#### Directions:
Copy out all lines of the listing below that hold "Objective".

#### The records:

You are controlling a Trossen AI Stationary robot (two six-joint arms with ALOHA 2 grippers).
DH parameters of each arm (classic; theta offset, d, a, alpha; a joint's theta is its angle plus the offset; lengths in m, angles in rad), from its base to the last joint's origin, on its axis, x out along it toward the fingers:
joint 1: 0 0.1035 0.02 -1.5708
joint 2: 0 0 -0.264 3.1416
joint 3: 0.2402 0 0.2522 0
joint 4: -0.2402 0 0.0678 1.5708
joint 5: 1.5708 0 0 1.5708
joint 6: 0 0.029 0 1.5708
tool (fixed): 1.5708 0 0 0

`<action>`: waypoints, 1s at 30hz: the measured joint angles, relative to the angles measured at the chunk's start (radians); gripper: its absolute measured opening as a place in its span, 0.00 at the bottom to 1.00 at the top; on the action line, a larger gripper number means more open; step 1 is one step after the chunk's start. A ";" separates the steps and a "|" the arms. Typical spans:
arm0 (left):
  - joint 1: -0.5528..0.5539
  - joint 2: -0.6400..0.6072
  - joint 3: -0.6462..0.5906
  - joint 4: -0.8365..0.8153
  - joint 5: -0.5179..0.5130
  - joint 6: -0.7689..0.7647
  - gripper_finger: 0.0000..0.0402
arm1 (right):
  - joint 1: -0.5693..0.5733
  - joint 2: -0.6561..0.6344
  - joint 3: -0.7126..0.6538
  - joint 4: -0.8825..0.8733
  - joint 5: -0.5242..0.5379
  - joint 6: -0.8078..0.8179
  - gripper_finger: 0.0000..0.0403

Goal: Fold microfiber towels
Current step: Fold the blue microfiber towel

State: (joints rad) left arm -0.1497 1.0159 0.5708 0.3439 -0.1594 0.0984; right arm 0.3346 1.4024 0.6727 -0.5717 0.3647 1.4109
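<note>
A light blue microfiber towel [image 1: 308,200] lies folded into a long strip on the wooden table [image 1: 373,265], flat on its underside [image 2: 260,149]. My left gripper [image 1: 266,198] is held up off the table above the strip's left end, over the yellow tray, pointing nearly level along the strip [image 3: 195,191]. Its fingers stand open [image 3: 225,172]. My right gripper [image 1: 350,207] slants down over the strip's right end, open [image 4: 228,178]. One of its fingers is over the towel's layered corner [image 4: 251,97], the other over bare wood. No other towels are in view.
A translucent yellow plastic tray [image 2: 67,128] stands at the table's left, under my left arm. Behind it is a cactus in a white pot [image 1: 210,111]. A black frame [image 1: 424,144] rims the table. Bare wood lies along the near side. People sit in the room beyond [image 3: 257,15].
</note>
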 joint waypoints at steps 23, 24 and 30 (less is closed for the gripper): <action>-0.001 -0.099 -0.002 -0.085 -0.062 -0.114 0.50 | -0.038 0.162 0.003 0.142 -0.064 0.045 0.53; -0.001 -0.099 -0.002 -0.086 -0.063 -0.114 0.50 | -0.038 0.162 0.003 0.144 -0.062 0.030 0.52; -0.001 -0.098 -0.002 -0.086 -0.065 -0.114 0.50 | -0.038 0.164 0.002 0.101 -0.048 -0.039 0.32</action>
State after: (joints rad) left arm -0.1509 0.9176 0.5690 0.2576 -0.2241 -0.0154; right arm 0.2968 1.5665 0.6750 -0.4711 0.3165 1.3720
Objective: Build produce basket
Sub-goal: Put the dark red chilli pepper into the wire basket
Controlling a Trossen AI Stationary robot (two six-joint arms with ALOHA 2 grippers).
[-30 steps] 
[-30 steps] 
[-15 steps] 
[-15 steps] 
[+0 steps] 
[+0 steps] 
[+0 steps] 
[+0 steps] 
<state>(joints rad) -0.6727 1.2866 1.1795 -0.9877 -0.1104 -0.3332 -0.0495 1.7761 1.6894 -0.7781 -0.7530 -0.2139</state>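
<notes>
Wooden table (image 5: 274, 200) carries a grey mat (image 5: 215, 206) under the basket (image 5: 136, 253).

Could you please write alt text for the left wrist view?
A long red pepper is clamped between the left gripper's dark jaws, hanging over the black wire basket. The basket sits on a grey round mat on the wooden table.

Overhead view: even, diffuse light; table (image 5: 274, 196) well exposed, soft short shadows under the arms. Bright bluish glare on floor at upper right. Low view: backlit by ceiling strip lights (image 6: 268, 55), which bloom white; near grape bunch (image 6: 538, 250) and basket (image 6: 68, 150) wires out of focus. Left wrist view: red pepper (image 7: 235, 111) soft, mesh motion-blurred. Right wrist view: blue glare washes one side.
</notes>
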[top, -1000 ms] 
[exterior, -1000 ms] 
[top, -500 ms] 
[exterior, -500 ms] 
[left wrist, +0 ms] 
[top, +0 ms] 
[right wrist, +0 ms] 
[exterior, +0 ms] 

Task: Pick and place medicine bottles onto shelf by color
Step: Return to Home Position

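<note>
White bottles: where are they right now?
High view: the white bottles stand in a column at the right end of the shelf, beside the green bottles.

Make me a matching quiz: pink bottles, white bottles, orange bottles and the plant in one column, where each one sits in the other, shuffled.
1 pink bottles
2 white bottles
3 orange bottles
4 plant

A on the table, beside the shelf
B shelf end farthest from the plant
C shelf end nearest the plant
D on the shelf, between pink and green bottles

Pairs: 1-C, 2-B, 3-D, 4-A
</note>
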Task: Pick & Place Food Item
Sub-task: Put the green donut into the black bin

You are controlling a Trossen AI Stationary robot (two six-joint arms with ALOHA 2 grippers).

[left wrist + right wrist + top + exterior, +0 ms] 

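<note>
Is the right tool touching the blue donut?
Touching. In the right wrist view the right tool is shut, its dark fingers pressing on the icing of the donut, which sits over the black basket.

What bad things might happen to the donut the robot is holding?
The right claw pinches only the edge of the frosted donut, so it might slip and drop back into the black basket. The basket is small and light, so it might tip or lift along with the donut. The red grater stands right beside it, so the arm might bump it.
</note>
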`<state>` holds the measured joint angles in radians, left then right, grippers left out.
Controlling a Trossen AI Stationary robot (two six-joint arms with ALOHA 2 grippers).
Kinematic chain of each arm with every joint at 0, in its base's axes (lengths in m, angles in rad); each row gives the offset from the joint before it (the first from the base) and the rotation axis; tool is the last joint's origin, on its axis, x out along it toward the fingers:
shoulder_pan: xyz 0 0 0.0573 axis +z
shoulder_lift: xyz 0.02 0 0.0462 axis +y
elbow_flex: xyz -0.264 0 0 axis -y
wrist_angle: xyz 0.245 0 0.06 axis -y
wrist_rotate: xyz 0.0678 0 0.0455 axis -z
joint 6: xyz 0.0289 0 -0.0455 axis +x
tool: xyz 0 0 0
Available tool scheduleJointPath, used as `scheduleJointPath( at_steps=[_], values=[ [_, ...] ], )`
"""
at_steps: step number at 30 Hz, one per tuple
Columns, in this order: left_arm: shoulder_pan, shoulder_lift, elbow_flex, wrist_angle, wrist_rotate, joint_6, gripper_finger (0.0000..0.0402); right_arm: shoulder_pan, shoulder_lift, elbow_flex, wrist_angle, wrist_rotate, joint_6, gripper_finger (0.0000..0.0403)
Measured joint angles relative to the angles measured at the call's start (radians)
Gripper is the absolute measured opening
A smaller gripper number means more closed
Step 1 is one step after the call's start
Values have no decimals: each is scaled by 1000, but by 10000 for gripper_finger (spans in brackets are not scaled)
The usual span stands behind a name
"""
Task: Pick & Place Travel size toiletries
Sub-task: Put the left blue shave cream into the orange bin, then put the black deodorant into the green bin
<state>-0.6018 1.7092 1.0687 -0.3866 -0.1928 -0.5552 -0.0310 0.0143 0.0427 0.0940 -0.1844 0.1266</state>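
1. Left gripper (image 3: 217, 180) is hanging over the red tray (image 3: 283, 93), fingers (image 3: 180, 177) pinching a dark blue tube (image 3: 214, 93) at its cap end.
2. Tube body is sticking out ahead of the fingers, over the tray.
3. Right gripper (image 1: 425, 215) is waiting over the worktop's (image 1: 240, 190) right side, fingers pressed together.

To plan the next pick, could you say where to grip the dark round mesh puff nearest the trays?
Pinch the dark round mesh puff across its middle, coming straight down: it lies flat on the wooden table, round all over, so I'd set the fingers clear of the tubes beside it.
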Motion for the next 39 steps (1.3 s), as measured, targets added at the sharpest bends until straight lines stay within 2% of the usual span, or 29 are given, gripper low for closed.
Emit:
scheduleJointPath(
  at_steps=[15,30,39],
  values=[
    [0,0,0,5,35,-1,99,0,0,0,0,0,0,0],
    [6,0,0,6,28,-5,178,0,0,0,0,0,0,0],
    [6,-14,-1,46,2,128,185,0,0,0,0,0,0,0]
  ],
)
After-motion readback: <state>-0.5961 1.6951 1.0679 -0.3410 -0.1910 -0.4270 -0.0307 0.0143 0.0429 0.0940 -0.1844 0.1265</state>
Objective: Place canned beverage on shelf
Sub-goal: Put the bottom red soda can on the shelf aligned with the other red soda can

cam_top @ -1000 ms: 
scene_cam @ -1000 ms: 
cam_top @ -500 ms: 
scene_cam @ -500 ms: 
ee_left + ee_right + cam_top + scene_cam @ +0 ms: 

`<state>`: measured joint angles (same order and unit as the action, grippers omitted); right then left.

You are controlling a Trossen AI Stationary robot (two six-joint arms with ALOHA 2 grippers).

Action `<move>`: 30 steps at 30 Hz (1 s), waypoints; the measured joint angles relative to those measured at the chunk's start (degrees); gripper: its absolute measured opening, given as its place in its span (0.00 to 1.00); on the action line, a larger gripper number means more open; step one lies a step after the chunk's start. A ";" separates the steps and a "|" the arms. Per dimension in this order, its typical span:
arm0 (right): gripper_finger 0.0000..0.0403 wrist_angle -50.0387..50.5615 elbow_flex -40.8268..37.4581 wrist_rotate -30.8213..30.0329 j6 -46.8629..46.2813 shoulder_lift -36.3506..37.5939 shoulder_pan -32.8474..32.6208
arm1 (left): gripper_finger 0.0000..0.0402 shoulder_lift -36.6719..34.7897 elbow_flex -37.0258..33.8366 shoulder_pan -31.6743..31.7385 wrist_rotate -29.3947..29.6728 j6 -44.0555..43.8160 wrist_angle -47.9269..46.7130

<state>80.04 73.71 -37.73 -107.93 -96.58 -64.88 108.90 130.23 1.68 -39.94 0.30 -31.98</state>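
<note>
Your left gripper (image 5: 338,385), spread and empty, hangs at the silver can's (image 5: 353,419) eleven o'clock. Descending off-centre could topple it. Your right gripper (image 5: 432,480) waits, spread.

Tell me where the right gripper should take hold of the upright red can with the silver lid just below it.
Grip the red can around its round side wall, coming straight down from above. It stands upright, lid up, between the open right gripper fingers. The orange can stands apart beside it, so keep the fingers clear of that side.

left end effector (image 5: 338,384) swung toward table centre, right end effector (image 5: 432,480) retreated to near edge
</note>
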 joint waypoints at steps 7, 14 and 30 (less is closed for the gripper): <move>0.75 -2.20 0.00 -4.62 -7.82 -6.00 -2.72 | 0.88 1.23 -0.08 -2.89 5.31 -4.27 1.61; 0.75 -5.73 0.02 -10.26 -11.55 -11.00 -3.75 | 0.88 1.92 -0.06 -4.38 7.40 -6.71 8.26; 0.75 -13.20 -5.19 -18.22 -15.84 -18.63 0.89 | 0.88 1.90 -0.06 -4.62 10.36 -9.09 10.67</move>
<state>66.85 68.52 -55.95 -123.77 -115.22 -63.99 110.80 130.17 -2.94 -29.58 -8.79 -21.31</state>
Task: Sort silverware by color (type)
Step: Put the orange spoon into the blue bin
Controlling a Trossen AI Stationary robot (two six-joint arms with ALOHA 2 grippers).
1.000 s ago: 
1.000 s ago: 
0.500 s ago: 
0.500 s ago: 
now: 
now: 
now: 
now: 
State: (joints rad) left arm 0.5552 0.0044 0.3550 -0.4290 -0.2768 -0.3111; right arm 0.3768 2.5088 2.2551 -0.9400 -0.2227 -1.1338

#### Output of the task:
Objective: Build produce basket
Objective: Place canned beverage on shelf

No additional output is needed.